5 Things You Need to Know When Buying an Electric Vehicle
Posted: August 9, 2022
How many times have you found yourself asking the question, “Should I buy an electric car?”
Electric vehicles (EVs) can be a great choice for many drivers, but only you know what will work best for you. There are many things to consider when thinking about buying any vehicle, and the same is true for EVs. Authors Chris Johnston and Ed Sobey are here to help with their new free e-book, Is an Electric Car Right for You? Quick Reference Guide to Buying an Electric Vehicle.
This no-cost quick reference guide takes the mystery out of electric vehicles. Check out these five quick tips that can help you on your car buying journey.
- EVs cost less to maintain
The maintenance of a gas-powered car isn’t cheap – between brakes, tires, oil changes, radiator fluids and other annual maintenance, there’s quite a bit of moving parts that regularly need to be repaired. In an EV, it is as simple as “less is more.” Tires serve as the main contributor to regular maintenance costs, needing to be rotated roughly every six months. Having a battery as the only propulsion system rather than the multiple propulsion systems typically found in an internal combustion engine (ICE) saves EV drivers twice the amount as ICE vehicle owners in maintenance and repairs. When it comes to annual maintenance, EVs have proven to be far less expensive to operate.
- EVs are more efficient
The efficiency of a vehicle is measured by the amount of energy put into a vehicle, either gasoline or electricity, compared to how much energy is required to move the vehicle forward. According to the US Department of Energy, EVs convert about 77% of the received energy to power at the wheels while gasoline powered vehicles convert between only 12% and 30% of energy to the wheels. That energy conversion makes EVs two to three times more efficient than ICE vehicles. EVs’ overall higher efficiency results in less waste being polluted into the environment.
- EVs are safer and more reliable than gas-powered vehicles
A fully electric car has significantly fewer moving parts than vehicles with an ICE, making EVs less prone to mechanical error. With this lower probability for error, driving an EV keeps you as the driver and everyone else on the road safer than a gas-powered vehicle. EVs also have a lower center of gravity due to the location of the battery within the vehicle, between the wheelbases of the car and beneath the passengers. This lower center of gravity reduces the probability of the vehicle to rollover in the chance of an accident, keeping you and your passengers safe.
- EVs fuel cost is consistent and less expensive
The price of gasoline is subject to the supply and demand of the world’s economy. With gas as an often uncertain and non-renewable resource, prices are going up and continuing to fluctuate, making the switch to an electric power source a much more stable cost. EVs have divorced the gas pumps and have found a more reliable partner – electricity.
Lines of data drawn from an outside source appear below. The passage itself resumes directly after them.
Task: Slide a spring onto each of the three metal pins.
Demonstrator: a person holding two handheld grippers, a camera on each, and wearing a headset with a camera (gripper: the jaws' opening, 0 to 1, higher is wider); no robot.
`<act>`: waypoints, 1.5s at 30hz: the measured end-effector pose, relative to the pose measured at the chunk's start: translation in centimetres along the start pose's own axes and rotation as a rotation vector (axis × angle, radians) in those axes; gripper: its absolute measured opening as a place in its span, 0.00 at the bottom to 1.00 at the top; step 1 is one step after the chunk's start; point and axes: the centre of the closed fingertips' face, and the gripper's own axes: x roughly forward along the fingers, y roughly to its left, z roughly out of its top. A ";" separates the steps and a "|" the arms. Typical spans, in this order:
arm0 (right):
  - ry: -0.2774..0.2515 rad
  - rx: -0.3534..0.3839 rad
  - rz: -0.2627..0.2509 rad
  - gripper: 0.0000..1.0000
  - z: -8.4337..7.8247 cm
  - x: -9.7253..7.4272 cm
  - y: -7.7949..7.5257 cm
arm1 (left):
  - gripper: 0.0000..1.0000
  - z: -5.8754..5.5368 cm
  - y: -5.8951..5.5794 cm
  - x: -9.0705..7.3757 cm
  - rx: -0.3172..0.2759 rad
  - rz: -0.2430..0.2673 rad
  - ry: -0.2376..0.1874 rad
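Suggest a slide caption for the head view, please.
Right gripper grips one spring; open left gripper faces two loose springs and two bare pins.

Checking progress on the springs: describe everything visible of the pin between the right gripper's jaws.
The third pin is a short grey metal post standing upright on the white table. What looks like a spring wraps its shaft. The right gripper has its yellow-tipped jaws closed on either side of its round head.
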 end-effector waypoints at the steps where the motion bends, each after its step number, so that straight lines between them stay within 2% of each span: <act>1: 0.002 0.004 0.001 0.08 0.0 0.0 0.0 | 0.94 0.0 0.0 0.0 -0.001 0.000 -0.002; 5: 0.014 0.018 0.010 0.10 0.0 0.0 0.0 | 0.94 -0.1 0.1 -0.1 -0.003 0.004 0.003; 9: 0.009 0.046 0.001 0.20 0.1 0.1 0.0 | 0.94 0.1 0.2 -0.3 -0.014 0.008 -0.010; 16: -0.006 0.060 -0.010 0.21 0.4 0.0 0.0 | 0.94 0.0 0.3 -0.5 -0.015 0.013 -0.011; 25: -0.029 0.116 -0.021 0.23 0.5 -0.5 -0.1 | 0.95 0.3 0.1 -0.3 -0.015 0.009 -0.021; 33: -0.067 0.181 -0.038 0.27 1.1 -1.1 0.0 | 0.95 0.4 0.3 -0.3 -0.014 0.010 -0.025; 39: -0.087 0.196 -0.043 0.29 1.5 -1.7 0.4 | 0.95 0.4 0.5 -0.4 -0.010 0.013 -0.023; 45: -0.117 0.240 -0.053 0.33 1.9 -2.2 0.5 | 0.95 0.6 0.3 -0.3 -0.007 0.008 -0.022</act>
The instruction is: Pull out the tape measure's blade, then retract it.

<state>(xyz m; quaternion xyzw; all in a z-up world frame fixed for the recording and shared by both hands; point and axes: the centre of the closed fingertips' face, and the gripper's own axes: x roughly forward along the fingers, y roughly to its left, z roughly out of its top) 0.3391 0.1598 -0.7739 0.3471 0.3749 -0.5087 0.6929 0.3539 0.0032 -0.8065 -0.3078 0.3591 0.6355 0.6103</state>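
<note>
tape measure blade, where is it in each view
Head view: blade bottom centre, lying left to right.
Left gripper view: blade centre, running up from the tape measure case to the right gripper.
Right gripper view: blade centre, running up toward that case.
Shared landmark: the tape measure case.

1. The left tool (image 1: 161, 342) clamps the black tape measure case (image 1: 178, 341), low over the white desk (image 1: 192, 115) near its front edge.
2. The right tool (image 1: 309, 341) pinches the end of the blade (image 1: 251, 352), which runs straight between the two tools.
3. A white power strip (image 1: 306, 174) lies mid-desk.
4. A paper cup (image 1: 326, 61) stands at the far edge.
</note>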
There are three levels of charging for EVs. Level one uses a 120-volt household outlet; all EVs and plug-in hybrids can be charged on this level by plugging the charger into a regular wall outlet – giving the vehicle 3-5 miles of range per hour. Level two is most used for everyday charging and can be installed for roughly $2000 in households, workplaces, and public parking lots. Power from a level two charger can replenish between 12-80 miles of range per hour depending on the charger’s power output and the vehicle’s maximum charge rate. Level three chargers are the fastest type of charging available, with the caveat that they are the most expensive to install. These chargers can cost up to tens of thousands of dollars because of their direct current voltage – recharging the EV of 3-20 miles of range per minute.
Most EV owners who installed a charger in their home report a modest-to-unnoticeable increase in their electric bill and many cities provide free public charging stations that make charging affordable. Overall, a comparable gas-powered car can cost on average six times more in fuel.
- EVs have competitive pricing with traditional hybrid models
With the EV market growing fast, more opportunities to purchase different sized vehicles and used EVs are on the horizon. If the market continues to expand as it is now, the current price gap between EVs and gas-powered vehicles will continue to decrease. The newer EV models are now offering longer-battery life compared to their predecessors. These longer ranges are reducing the cost to manufacture these batteries, lowering the overall price of the vehicle.